The Reverse Phase Protein Array (RPPA) Core provides investigators with a powerful, high‐throughput, quantitative, cost‐effective technology for functional proteomics studies. Furthermore, we provide centralized, standardized and quality-controlled services to investigators not only throughout MD Anderson, but around the world, as well as to several national consortia, including TCGA, CCLE and ICBP.
Overhead fees for External out of Network and Non-Academic institutions recently increased to 62% and 69% respectively due to institutional policy.
The core has defined a set of standard lysates to be used in each array for quality control (QC) of data generation and analysis. A set of algorithm and custom software applications has been developed to improve quantification and quality control.
- Cost effective: A high throughput approach concurrently tests and quantifies over 1000 samples on a signal slide.
- Sensitive: Applicable to very small sample sizes (ng of protein lysates, detecting attomoles of aspecific protein), less than 10 cell equivalents. It detects and quantifies hundreds of different proteins at expression levels and modification status in 40 ug of cell lysates.

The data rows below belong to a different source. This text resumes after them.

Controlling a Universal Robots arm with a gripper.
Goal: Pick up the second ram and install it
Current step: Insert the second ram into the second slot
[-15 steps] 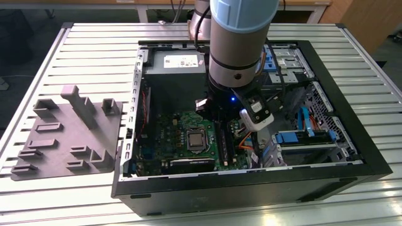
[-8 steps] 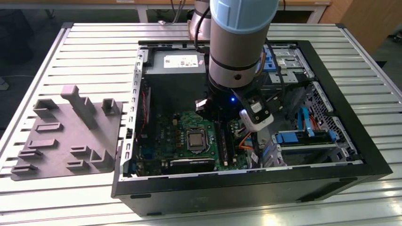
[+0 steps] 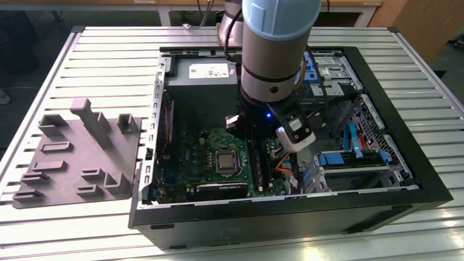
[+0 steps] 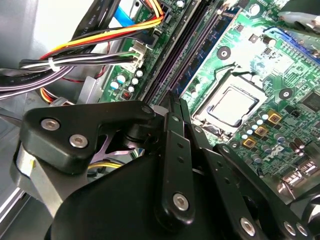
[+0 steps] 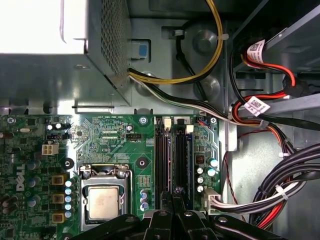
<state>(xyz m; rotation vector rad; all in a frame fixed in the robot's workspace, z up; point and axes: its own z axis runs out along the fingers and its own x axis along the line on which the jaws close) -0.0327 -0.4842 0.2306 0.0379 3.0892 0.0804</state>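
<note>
Entry, ram no. 2.

- The arm [image 3: 279, 49] is seen reaching down into the open case [image 3: 406, 197], over the board's [image 5: 115, 137] corner on the exterior view's right.
- The gripper [image 5: 176, 194] is held directly above the slots [image 5: 162, 160], beside the socket [image 5: 103, 200]. In the second wrist view the gripper [image 4: 176, 102] is seen with its two fingers [image 4: 172, 130] drawn close together, with a thin gap between them. The claw is therefore recorded as narrow.
- Whether a stick is pinched in that gap cannot be told.
- In the first wrist view, a long dark strip stands in the slot on the cables' [image 5: 280, 192] side, in line with the fingertips. It is taken to be the ram [image 5: 181, 160]. This is a judgement, as no chips can be made out on it.
- No stick can be made out on the grey fixture [image 3: 73, 157] on the table.

Progress, as judged:
- The pick-up is counted as done.
- The stick is either seated or very nearly so.
- Full seating cannot be confirmed. The white latches [image 5: 189, 128] at the slots' end are visible, but their position cannot be read.
- The claw is not clear of the slots.
</note>
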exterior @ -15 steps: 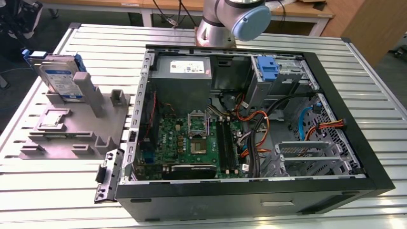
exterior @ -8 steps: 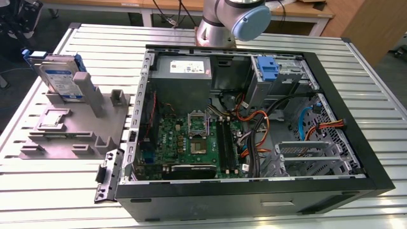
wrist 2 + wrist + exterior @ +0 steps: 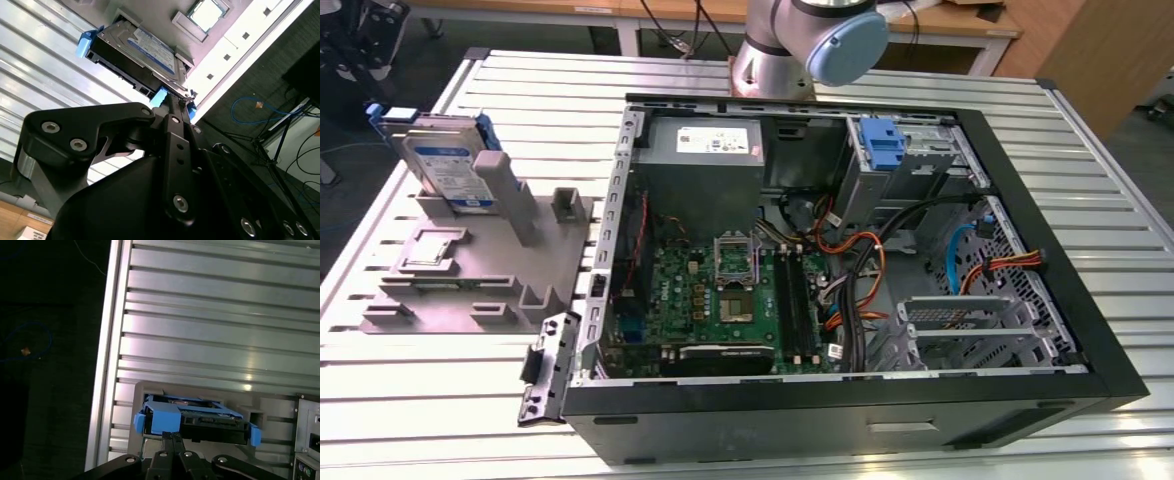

- Quantitative: Recombinant protein/phosphopeptides enable absolute quantification of protein expression and modification levels.
- Simple: Does not require direct labeling of the lysate sample.
Studies of complex diseases such as cancer have shown that genetic alterations do not account for all of the causes of the disease. Changes in protein levels and structure have also been shown to play critical roles in tumor development and progression, which are not reflected by genetic changes. In cancers, several genetic and epigenetic changes are often required for development of the disease. Studying large-scale epigenetic changes such as protein phosphorylation or cleavage will greatly aid in understanding the causes and determining effective treatment of cancers and other complex diseases.
Our Unique PlatformMD Anderson's RPPA Core is a valuable resource to the scientific community due to its unique and continuous validation and quality control of all aspects of its RPPA Pipeline, including the below:
- Serial dilutions of each sample to capture the linear antibody/antigen reaction for accurate data analysis
- An ongoing and highly stringent antibody validation process to select and maintain only the highest quality antibodies used for RPPA analysis
- An “anchor” of 48 unique cell lysates printed on every slide that serve as controls to develop Replicate-Based-Normalization used for quality control for data generation and analysis and RPPA data merging across different slides
- A series of rigorous quality control processes developed, implemented, and optimized for our RPPA data analysis to provide reliable data to customers: algorithms of spatial correction, quality control of antibody probing, protein loading correction, replicate-based-normalization, and quality of antibody batches
- An automated program for RPPA Pipeline processes implemented to reduce manual labor, human error, and customer turnaround
- A set of algorithm and custom software applications developed to improve quantification and quality control
RPPA represents an antibody‐based functional proteomic analysis for both tumor tissue and cultured cells. RPPA characterizes the basal protein expression and modification levels, growth factor‐ or ligand‐induced effects, and time‐resolved responses appropriate for systems biology analysis. It provides information to integrate the consequence of genetic aberrations in cancer, to validate therapeutic targets, to demonstrate on‐ and off‐target activity of drugs, and to evaluate drug pharmacodynamics.
Core Grant Citation
This facility is funded by NCI # CA16672. Publications should cite the Core grant in the acknowledgment section, if publications use data generated by the RPPA Core facility. Two copies of the publication acknowledging the Core grant should also be submitted to the facility at Unit 1058.